**Exercise data:**
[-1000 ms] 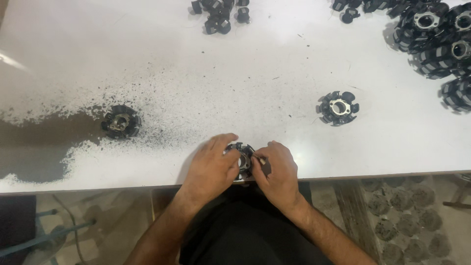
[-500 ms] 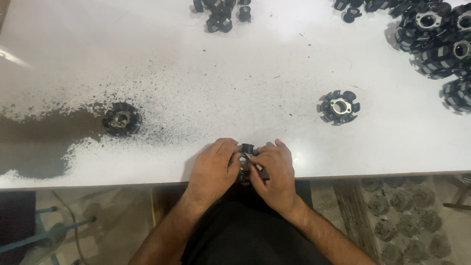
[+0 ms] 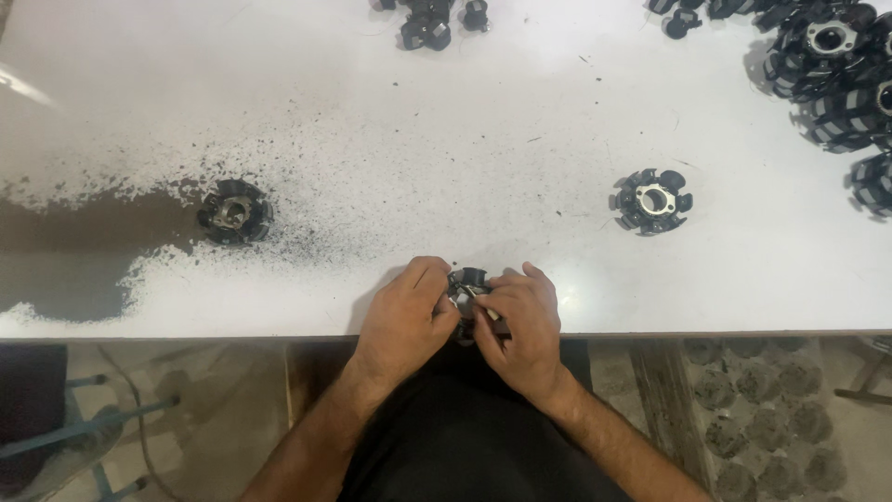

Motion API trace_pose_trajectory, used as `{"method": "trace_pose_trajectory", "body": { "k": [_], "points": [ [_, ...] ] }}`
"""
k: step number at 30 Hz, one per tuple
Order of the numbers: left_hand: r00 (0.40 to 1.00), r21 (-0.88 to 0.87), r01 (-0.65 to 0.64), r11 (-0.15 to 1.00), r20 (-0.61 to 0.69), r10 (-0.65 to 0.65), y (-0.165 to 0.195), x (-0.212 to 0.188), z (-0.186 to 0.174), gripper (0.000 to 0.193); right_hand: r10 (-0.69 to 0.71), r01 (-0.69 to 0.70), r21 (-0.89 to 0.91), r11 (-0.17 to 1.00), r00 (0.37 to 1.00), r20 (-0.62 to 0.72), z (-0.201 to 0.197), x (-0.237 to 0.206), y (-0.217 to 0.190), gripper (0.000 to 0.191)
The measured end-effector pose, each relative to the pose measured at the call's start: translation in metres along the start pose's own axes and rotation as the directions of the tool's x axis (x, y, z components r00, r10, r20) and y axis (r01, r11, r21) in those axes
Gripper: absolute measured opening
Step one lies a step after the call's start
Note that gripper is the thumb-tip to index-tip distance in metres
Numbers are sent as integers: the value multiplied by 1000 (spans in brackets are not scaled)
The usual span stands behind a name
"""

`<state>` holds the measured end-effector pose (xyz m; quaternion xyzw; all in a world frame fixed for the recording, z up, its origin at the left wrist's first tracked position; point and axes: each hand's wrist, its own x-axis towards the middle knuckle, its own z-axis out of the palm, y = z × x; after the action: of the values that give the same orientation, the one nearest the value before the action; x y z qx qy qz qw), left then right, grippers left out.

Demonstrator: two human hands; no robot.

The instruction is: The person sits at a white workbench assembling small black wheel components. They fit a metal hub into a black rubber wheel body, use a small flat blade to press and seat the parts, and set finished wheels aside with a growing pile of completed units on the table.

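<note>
Both of my hands meet at the near edge of the white table. My left hand and my right hand grip one small black round wheel-like part between their fingers. Most of that part is hidden by my fingers; only its dark top and a bit of metal show. A similar black part with a metal hub lies to the left on the table. Another one lies to the right, beyond my right hand.
A heap of the same black parts fills the far right corner, and a smaller cluster sits at the far middle. The table's paint is worn dark at the left. More parts lie on the floor at right.
My hands have stayed at the table's near edge, shifting slightly while turning the part between the fingers. Nothing else on the table has moved.
</note>
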<state>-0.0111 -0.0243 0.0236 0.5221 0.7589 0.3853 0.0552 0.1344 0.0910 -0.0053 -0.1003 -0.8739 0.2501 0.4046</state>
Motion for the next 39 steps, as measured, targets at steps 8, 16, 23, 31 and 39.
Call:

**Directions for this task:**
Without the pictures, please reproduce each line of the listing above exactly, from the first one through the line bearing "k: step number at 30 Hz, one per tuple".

**Output for this exercise:**
[-1000 ms] 
[-500 ms] 
[+0 ms] 

Motion API trace_pose_trajectory, used as `{"method": "trace_pose_trajectory", "body": { "k": [_], "points": [ [_, ...] ] }}`
"""
k: step number at 30 Hz, one per tuple

No part of the exercise is left unanswered.